Prof. Lunsford,
"This is the main point - measurement of duration depends on the persistence of matter - one cannot separate duration from persistence - when we allow the latter to fluctuate, the former becomes problematical. Conservation of matter cannot be separated from the concept of duration but they are separate ideas."
Can "matter be frozen out?" No matter how small we go, even to strings, with their external vibrations and internal dimensions, it seems we are describing process as the basis of matter, so that if "matter" didn't fluctuate, it wouldn't exist, have "duration," in the first place.
Quoting Finkelstein,
"Renouncing such a successful common-sense absolute as the point-event in space-time leaves an emptiness which can be experienced either as empowerment and liberation or anomy and nausea, depending mainly on one's prior practice in coping with emptiness and relativity."
It seems the coupling of time with space over-reaches, when it ascribes "points" to time. As a measure of "duration" a point would have none. Zero. So "matter" wouldn't exist, since there would be no motion, or fluctuation.
I think time is an property of motion, not the basis for it. It is hard though, to consider motion, without first considering the space, ie, potential for motion. So it would seem that space is the basis for motion, which is the basis for time.

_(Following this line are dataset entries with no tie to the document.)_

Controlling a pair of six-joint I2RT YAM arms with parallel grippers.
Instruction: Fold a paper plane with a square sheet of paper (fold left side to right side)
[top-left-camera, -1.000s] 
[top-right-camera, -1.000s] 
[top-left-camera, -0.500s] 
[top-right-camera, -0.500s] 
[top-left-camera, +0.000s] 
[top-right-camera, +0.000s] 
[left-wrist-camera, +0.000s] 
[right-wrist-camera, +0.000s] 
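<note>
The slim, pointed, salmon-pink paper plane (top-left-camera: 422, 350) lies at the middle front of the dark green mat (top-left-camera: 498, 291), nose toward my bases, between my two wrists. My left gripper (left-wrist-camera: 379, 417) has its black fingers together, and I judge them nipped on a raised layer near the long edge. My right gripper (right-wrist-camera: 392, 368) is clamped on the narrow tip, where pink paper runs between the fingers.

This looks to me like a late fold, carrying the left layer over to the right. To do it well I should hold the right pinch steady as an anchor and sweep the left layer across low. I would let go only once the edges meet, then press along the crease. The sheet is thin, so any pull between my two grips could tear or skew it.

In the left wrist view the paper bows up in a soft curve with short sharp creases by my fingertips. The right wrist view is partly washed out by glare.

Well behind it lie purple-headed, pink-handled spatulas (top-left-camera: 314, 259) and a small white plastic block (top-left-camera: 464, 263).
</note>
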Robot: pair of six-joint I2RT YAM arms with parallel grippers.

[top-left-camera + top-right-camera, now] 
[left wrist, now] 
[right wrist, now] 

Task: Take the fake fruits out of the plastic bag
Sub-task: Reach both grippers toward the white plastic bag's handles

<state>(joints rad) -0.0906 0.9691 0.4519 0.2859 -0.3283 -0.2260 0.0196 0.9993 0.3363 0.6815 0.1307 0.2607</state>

My essay was making the point that time, as a property of motion, goes from future potential to past circumstance, as opposed to traveling along this fourth dimension from past to future. So while physical reality goes from past to future, as it creates and consumes "states," these states are information which travels from future to past. So energy and information go opposite directions of time. I bring this up because it seems that laws amount to a form of information. As such, they would not be Platonic ideals dictating reality, but emergent properties, as Finkelstein seems to be concluding. As emergent properties, they form the basis for further emergence. Laws organically growing from previous manifestations. Not a mechanical universe of immutable determinism.